• **WHAT YOU HAVE TO DO**
From the data below, retype exactly the lines starting with the one that contains "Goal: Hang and" and ending with the one that contains "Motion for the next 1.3", both included.

Dataset items:
----------
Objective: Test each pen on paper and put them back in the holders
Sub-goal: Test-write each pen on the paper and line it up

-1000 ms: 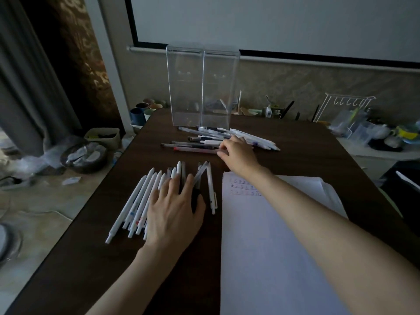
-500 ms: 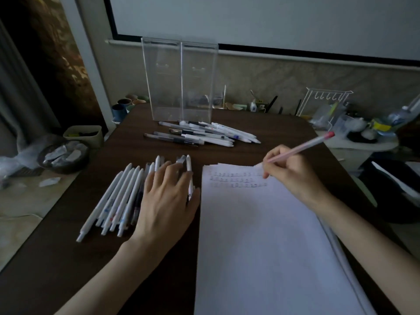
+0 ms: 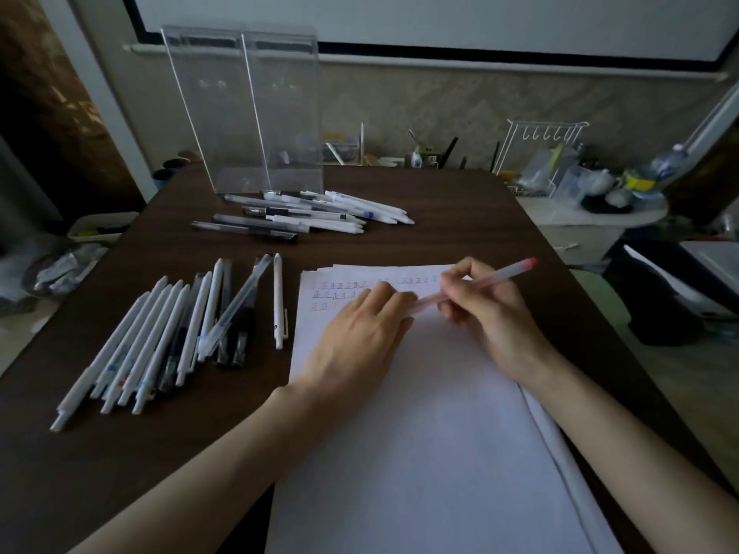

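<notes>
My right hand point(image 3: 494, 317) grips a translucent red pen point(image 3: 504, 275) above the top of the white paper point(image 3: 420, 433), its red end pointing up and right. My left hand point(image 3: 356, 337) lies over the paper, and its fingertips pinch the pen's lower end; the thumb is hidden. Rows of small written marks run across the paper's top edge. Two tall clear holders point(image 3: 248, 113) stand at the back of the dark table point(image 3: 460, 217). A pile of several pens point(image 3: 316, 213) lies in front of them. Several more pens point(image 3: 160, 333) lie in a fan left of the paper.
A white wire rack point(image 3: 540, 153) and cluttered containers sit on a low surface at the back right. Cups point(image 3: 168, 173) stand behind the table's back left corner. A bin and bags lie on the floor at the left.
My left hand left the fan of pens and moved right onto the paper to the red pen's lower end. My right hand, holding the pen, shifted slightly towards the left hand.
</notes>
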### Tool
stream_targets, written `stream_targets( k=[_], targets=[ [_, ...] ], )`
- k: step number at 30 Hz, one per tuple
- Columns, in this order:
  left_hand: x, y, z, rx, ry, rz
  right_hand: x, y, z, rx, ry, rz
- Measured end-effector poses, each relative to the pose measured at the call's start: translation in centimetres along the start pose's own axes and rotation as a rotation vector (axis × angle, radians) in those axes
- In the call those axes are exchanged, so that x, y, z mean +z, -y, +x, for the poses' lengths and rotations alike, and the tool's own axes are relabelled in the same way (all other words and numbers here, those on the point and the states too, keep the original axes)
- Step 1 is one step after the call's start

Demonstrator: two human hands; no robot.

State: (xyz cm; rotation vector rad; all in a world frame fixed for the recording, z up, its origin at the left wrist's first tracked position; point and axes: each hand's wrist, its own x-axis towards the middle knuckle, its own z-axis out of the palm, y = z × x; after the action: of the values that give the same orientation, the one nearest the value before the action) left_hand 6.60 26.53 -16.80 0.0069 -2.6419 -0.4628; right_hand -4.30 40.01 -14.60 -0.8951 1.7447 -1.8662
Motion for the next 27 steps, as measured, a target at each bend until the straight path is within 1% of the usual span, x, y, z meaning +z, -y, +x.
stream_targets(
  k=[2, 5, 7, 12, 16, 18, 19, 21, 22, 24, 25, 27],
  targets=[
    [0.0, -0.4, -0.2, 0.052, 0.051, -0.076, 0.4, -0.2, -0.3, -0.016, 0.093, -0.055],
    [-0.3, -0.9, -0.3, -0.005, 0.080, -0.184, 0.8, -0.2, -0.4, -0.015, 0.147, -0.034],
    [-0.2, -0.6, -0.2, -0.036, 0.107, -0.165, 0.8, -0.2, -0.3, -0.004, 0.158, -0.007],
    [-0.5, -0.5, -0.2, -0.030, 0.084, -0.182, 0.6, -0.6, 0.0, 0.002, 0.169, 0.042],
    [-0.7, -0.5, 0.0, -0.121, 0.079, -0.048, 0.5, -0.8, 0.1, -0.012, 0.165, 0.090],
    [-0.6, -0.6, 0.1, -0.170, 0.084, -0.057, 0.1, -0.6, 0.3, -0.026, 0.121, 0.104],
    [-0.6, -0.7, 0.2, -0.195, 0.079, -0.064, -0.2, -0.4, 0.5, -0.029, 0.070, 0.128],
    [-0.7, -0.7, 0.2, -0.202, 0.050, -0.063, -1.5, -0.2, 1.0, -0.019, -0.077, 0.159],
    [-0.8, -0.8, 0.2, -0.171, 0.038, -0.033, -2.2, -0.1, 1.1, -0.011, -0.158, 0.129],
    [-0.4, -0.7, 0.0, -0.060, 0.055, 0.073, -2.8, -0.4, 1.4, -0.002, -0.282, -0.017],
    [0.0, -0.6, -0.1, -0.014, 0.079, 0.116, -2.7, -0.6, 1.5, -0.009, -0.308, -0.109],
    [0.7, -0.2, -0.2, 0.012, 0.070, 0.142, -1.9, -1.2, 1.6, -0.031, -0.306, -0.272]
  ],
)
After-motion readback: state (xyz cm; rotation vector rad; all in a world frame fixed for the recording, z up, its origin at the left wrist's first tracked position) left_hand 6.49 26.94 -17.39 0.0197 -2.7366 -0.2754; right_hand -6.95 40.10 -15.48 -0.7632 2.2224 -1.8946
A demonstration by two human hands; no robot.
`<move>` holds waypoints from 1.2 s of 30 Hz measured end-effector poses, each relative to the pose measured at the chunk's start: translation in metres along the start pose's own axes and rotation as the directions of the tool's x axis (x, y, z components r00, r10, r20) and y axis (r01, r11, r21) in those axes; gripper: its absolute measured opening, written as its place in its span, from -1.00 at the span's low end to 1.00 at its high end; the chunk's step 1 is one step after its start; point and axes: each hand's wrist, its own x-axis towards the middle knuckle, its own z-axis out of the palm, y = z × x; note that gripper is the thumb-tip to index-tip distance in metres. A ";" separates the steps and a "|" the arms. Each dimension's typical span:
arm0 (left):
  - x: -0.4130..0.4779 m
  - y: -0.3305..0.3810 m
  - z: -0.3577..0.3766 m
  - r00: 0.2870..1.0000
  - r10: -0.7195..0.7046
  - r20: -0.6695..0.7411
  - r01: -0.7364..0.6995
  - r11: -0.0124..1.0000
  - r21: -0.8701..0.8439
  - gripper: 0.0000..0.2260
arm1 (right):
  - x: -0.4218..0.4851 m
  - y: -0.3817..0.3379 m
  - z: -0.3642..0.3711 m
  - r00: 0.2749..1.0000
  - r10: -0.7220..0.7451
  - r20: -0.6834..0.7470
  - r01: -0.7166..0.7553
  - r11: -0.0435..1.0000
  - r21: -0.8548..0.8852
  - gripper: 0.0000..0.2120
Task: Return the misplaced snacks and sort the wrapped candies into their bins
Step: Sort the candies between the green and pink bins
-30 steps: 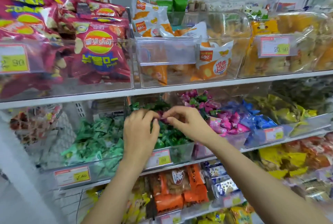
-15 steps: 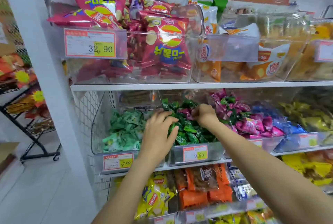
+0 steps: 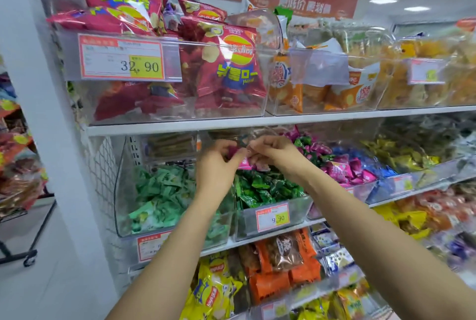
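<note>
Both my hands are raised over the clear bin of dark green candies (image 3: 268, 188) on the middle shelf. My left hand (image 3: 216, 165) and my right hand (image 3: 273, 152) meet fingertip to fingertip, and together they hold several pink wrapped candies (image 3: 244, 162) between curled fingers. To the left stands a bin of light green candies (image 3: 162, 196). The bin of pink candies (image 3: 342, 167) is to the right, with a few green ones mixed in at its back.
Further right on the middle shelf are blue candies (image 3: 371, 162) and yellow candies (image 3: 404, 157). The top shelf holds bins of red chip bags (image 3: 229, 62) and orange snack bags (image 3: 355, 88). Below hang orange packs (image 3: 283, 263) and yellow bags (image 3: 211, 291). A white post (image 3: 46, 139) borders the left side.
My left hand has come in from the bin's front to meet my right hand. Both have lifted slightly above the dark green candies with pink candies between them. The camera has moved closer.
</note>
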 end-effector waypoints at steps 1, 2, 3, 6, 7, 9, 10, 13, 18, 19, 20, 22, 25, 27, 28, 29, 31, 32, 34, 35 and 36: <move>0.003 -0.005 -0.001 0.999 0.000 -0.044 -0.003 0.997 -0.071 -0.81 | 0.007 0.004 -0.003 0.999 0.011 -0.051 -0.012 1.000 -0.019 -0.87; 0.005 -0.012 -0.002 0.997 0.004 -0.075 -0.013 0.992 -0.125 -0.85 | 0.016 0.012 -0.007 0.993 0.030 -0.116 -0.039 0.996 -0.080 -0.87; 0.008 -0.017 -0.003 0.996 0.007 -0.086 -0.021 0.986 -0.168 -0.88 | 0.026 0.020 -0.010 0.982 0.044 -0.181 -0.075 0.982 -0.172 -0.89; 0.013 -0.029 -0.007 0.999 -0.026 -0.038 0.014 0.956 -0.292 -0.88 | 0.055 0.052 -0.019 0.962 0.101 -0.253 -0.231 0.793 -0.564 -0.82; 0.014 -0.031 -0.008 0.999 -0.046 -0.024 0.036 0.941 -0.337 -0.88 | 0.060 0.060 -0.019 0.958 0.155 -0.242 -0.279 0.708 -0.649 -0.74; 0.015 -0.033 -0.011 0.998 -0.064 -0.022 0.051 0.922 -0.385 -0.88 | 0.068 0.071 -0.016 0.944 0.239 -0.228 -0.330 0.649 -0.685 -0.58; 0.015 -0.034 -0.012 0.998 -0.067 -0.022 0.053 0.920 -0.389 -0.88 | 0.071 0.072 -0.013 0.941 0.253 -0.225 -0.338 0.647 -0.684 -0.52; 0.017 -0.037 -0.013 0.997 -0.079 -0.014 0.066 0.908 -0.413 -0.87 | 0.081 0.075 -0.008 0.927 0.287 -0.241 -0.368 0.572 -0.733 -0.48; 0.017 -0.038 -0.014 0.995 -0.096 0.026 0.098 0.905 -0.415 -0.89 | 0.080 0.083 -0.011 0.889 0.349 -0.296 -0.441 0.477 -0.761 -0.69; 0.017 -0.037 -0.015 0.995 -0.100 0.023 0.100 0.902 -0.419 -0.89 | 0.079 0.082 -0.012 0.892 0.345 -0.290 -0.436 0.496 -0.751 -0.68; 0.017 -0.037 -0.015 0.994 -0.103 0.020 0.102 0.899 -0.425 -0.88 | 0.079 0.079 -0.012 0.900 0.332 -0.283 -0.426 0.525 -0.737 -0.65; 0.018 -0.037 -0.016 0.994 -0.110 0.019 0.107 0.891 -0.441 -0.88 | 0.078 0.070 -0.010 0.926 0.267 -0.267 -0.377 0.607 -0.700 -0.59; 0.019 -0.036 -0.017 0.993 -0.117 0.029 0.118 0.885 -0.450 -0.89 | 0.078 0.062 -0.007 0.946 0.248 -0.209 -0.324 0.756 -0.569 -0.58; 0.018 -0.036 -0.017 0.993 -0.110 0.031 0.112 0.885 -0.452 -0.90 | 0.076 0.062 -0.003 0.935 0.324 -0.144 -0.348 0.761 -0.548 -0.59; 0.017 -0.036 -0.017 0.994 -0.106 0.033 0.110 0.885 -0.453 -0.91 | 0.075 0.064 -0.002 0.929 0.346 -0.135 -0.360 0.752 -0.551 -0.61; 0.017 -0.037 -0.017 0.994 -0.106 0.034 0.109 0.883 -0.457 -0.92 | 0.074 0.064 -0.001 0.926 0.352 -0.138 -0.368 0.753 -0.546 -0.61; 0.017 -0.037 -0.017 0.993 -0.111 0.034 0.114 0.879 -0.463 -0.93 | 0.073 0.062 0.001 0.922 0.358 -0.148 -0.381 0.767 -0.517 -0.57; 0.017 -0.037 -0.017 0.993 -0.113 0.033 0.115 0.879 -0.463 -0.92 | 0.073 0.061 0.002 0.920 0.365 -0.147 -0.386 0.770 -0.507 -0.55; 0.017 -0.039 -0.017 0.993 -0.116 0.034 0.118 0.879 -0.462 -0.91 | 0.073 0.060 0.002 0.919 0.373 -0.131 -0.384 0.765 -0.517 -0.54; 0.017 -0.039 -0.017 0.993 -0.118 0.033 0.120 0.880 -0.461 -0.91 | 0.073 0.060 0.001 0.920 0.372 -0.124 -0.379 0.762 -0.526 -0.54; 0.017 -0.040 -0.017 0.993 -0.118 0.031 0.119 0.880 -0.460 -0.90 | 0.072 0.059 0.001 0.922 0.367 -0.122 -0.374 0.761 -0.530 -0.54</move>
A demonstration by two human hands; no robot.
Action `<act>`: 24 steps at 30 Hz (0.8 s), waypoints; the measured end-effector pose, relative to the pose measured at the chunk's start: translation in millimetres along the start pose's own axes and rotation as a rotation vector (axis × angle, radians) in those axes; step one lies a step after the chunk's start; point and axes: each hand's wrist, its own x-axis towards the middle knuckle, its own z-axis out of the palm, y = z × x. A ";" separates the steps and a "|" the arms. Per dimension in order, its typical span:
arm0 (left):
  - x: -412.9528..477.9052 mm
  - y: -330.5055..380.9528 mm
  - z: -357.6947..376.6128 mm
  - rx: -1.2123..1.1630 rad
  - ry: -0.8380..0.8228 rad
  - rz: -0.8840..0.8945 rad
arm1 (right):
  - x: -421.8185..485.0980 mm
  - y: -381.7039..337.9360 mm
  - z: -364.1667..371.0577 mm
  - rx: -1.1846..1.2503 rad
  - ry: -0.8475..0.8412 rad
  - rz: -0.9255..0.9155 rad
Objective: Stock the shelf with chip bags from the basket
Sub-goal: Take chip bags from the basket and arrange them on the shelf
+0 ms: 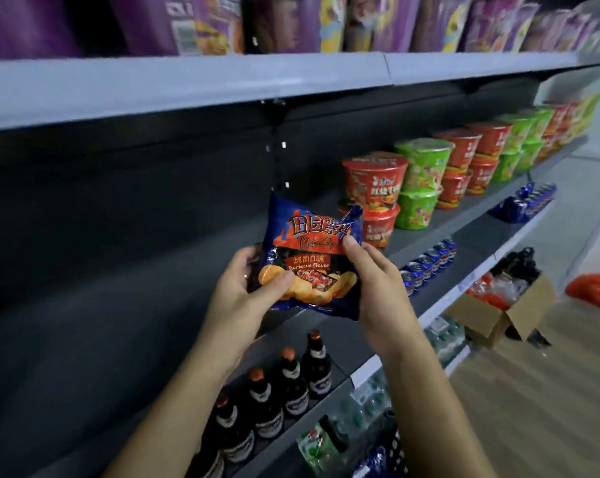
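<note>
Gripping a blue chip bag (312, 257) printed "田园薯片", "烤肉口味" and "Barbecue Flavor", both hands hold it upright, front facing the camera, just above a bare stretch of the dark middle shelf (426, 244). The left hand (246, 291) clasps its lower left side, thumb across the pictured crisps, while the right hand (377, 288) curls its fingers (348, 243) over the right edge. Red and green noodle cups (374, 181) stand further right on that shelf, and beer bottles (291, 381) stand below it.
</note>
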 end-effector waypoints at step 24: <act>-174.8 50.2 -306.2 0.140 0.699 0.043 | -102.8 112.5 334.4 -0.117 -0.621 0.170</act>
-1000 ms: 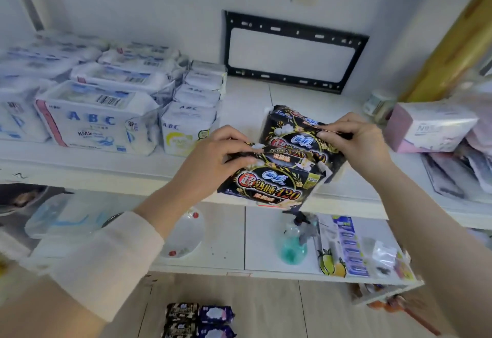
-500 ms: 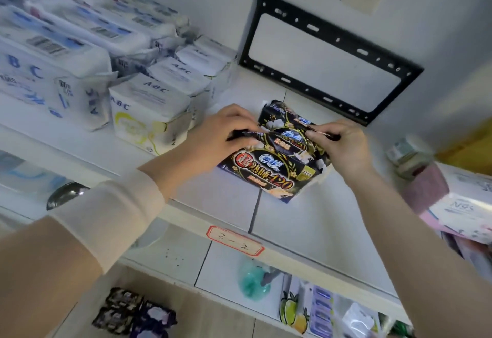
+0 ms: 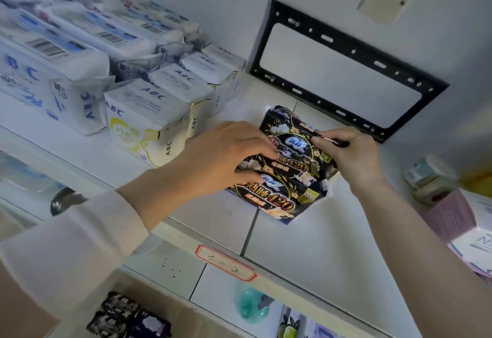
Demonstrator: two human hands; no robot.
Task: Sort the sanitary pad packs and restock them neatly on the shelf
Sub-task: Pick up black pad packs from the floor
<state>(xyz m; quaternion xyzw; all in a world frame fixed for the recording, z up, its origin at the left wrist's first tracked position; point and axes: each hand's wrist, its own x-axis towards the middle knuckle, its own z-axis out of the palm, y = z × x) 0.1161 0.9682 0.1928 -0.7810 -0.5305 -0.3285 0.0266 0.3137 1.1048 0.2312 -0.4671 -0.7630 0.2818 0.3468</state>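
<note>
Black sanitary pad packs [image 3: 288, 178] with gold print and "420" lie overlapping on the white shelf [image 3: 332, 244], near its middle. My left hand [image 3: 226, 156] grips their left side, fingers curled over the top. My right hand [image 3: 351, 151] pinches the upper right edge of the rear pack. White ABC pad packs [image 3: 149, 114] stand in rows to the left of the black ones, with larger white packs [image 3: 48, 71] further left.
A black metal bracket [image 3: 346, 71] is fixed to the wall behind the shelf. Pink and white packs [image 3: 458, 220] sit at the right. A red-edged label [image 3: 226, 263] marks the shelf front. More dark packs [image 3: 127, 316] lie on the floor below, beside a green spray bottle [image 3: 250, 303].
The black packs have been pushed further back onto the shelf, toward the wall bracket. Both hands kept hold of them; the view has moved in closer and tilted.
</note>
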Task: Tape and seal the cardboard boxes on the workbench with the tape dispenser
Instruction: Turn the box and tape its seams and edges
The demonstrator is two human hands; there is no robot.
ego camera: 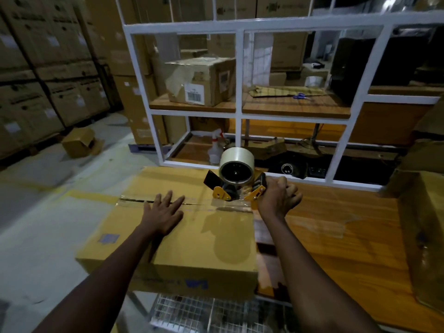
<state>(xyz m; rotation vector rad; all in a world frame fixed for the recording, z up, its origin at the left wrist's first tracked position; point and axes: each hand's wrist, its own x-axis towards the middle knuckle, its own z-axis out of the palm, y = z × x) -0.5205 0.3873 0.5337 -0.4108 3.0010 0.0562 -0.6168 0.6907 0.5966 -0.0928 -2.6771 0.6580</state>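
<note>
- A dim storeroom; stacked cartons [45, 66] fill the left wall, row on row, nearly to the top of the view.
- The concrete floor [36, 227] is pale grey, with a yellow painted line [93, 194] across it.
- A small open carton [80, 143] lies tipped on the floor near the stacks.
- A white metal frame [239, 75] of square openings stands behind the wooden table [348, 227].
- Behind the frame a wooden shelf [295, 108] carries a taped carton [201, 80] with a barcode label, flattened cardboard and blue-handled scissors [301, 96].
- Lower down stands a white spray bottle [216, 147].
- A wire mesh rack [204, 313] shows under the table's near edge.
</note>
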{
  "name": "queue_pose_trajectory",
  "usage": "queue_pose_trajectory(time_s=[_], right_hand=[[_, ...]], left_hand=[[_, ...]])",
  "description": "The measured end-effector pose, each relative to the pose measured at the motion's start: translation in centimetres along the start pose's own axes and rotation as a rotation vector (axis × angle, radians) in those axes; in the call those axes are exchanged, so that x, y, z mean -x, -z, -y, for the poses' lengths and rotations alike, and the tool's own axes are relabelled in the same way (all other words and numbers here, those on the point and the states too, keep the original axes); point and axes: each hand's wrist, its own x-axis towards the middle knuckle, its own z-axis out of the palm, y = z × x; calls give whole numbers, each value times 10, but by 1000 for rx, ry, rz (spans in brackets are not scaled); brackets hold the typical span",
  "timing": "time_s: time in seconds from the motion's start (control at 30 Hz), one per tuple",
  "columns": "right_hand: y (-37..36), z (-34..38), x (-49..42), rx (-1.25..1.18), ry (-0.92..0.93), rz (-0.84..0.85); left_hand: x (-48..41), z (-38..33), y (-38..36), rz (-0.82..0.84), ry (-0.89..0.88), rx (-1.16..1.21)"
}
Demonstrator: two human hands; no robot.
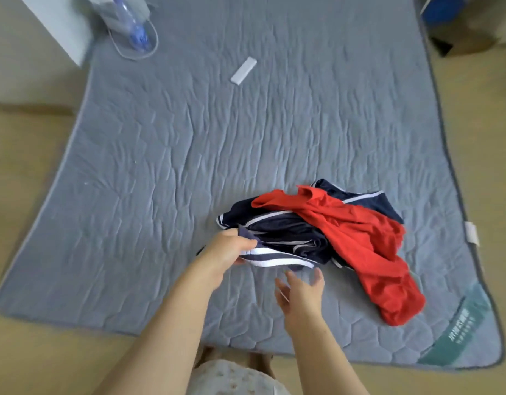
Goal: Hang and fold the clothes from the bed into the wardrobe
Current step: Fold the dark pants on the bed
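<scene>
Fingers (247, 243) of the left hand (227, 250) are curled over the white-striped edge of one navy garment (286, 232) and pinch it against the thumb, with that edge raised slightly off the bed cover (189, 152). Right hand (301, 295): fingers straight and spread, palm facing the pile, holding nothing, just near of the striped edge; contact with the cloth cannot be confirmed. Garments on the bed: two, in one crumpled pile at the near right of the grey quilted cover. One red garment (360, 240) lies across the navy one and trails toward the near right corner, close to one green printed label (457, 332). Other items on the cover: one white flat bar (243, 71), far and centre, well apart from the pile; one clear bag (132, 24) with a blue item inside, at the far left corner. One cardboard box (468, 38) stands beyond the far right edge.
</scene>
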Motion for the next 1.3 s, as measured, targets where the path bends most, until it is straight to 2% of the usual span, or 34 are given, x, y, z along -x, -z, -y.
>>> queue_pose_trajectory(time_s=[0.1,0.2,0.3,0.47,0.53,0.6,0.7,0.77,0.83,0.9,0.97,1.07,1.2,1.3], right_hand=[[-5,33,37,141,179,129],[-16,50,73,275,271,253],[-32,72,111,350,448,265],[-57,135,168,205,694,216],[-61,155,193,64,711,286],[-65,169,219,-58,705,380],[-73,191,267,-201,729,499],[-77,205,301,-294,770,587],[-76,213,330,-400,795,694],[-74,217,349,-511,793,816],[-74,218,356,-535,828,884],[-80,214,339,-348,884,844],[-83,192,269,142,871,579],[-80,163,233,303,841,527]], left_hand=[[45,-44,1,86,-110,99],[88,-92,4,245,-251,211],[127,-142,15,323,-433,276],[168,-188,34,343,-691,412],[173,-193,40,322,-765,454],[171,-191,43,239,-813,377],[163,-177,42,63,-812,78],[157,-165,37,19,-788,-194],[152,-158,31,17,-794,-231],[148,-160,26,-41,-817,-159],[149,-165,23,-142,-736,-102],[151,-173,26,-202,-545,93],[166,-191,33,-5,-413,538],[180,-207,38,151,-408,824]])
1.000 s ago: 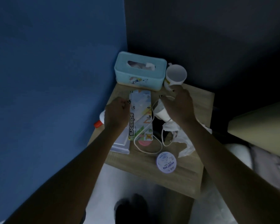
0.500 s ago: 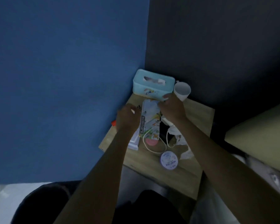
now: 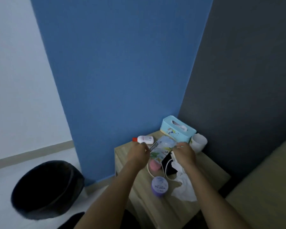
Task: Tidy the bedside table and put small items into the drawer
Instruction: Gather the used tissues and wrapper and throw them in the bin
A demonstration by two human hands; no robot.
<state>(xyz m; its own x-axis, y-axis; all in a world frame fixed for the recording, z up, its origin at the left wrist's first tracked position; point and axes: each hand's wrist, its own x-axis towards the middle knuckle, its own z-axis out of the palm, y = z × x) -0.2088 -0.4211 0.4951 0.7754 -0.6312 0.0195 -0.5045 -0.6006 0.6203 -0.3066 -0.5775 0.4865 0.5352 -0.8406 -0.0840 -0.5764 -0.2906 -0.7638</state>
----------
• **EXERCISE ANSWER**
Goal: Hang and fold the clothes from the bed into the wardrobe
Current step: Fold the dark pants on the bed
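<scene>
Fingers (247, 243) of the left hand (227, 250) are curled over the white-striped edge of one navy garment (286, 232) and pinch it against the thumb, with that edge raised slightly off the bed cover (189, 152). Right hand (301, 295): fingers straight and spread, palm facing the pile, holding nothing, just near of the striped edge; contact with the cloth cannot be confirmed. Garments on the bed: two, in one crumpled pile at the near right of the grey quilted cover. One red garment (360, 240) lies across the navy one and trails toward the near right corner, close to one green printed label (457, 332). Other items on the cover: one white flat bar (243, 71), far and centre, well apart from the pile; one clear bag (132, 24) with a blue item inside, at the far left corner. One cardboard box (468, 38) stands beyond the far right edge.
</scene>
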Motion for the next 1.3 s, as measured, targets where the path bends most, until it is straight to 2% of the usual span, or 34 are given, x, y, z along -x, -z, -y.

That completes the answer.